* **WHAT TO WORK ON**
For each line below, print it again exactly as shown.

/---

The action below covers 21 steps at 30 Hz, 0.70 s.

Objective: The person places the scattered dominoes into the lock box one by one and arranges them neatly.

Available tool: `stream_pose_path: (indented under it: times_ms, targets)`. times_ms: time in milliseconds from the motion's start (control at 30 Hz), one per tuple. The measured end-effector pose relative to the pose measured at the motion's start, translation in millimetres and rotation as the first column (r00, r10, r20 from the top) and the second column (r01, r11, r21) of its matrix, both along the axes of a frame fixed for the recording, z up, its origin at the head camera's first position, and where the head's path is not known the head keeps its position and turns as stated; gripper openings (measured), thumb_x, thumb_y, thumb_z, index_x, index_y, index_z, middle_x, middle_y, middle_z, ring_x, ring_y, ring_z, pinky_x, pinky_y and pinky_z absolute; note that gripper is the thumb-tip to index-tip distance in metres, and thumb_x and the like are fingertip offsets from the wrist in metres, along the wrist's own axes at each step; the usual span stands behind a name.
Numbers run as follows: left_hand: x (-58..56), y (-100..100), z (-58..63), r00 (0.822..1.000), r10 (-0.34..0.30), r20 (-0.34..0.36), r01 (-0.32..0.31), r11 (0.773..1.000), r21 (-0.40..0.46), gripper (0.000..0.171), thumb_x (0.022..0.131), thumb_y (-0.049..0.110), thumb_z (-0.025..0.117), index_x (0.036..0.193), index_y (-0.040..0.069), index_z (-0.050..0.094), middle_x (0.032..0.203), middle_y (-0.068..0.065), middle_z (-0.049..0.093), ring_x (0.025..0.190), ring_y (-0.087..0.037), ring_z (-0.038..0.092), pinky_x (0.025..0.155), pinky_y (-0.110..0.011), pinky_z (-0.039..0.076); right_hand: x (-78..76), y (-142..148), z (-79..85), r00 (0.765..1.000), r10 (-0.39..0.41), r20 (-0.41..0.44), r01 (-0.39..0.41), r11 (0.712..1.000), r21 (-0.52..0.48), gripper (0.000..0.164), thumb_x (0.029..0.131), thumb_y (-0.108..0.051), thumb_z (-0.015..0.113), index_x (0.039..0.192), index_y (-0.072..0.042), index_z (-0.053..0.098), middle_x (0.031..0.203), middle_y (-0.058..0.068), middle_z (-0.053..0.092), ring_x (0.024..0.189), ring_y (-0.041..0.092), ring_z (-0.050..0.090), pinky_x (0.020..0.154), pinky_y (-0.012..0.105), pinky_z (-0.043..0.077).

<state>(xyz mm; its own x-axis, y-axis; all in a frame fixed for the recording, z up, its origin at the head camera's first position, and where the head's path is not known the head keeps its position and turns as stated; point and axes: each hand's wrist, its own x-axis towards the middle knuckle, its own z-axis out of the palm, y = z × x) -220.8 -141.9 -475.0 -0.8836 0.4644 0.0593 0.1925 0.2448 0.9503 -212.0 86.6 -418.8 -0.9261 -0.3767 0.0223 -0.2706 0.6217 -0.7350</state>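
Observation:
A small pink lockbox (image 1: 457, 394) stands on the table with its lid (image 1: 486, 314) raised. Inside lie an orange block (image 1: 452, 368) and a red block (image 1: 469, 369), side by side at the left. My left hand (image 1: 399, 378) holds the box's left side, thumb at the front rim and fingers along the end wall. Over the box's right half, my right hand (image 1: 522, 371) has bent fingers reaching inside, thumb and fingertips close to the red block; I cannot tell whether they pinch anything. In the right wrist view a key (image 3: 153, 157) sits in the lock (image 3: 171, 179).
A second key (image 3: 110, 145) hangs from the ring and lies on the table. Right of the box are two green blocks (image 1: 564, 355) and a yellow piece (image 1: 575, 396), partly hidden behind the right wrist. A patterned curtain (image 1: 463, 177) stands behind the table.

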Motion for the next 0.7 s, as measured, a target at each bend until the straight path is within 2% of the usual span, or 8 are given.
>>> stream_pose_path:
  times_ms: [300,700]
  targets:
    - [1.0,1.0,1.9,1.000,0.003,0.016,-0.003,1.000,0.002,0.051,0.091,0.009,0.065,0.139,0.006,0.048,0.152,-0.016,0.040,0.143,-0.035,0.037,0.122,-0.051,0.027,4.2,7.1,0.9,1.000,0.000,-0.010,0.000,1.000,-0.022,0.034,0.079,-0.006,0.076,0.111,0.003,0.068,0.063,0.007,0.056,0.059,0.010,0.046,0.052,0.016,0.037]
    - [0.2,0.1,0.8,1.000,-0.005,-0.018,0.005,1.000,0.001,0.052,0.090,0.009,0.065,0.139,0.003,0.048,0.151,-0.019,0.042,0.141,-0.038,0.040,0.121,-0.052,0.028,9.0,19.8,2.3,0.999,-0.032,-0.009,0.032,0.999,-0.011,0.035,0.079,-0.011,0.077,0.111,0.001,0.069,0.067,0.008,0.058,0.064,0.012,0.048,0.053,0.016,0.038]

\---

* **SOLUTION**
The action below covers 21 steps at 30 Hz, 0.70 s.

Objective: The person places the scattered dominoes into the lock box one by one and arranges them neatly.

Available tool: `stream_pose_path: (indented under it: times_ms, targets)`. times_ms: time in milliseconds from the motion's start (control at 30 Hz), one per tuple. The measured end-effector pose relative to the pose measured at the motion's start, translation in millimetres and rotation as the first column (r00, r10, r20 from the top) and the second column (r01, r11, r21) of its matrix, both along the axes of a frame fixed for the recording, z up, its origin at the head camera's first position, and where the head's path is not known the head keeps its position and turns as stated; gripper openings (measured), thumb_x, thumb_y, thumb_z, index_x, index_y, index_z, middle_x, middle_y, middle_z, ring_x, ring_y, ring_z, pinky_x, pinky_y and pinky_z absolute; note that gripper is the thumb-tip to index-tip distance in metres, and thumb_x and the like are fingertip offsets from the wrist in metres, along the wrist's own axes at each step; the usual span stands behind a name.
Numbers run as follows: left_hand: x (-58..56), y (-100..100), z (-58..63), r00 (0.822..1.000), r10 (-0.34..0.30), r20 (-0.34..0.36), r01 (-0.32..0.31), r11 (0.773..1.000), r21 (-0.40..0.46), gripper (0.000..0.171), thumb_x (0.022..0.131), thumb_y (-0.049..0.110), thumb_z (-0.025..0.117), index_x (0.036..0.193), index_y (-0.040..0.069), index_z (-0.050..0.094), middle_x (0.032..0.203), middle_y (-0.068..0.065), middle_z (-0.049..0.093), ring_x (0.025..0.190), ring_y (-0.087..0.037), ring_z (-0.038..0.092), pinky_x (0.025..0.155), pinky_y (-0.110..0.011), pinky_z (-0.039..0.076); right_hand: x (-78..76), y (-142..148), z (-79..85), r00 (0.765..1.000), r10 (-0.39..0.41), r20 (-0.41..0.44), r01 (-0.39..0.41), r11 (0.712..1.000), r21 (-0.52..0.48), gripper (0.000..0.164), thumb_x (0.029..0.131), thumb_y (-0.108..0.051), thumb_z (-0.015..0.113), index_x (0.039..0.192), index_y (-0.072..0.042), index_z (-0.053..0.098), middle_x (0.031..0.203), middle_y (-0.058..0.068), middle_z (-0.053..0.092), ring_x (0.024..0.189), ring_y (-0.041..0.092), ring_z (-0.050..0.090), pinky_x (0.020..0.154), pinky_y (-0.012..0.105), pinky_z (-0.043..0.077).

<state>(xyz mm; its own x-axis, y-axis; all in a frame fixed for the recording, z up, its origin at the head camera's first position, and where the head's path is not known the head keeps its position and turns as stated; point and axes: each hand's wrist, its own x-axis towards the middle knuckle, its own z-axis out of the palm, y = z × x) -220.8 -141.9 -475.0 -0.8836 0.4644 0.0593 0.1925 0.2448 0.9503 -212.0 86.6 -418.8 -0.9261 -0.3767 0.0223 -0.2706 0.6217 -0.7350</state>
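Observation:
A small pink lockbox (image 1: 457, 394) stands on the table with its lid (image 1: 486, 314) raised. Inside lie an orange block (image 1: 452, 368) and a red block (image 1: 469, 369), side by side at the left. My left hand (image 1: 399, 378) holds the box's left side, thumb at the front rim and fingers along the end wall. Over the box's right half, my right hand (image 1: 522, 371) has bent fingers reaching inside, thumb and fingertips close to the red block; I cannot tell whether they pinch anything. In the right wrist view a key (image 3: 153, 157) sits in the lock (image 3: 171, 179).
A second key (image 3: 110, 145) hangs from the ring and lies on the table. Right of the box are two green blocks (image 1: 564, 355) and a yellow piece (image 1: 575, 396), partly hidden behind the right wrist. A patterned curtain (image 1: 463, 177) stands behind the table.
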
Motion for the next 0.7 s, as measured, a target at each bend until the straight path is within 2% of the usual span, or 8 are given.
>>> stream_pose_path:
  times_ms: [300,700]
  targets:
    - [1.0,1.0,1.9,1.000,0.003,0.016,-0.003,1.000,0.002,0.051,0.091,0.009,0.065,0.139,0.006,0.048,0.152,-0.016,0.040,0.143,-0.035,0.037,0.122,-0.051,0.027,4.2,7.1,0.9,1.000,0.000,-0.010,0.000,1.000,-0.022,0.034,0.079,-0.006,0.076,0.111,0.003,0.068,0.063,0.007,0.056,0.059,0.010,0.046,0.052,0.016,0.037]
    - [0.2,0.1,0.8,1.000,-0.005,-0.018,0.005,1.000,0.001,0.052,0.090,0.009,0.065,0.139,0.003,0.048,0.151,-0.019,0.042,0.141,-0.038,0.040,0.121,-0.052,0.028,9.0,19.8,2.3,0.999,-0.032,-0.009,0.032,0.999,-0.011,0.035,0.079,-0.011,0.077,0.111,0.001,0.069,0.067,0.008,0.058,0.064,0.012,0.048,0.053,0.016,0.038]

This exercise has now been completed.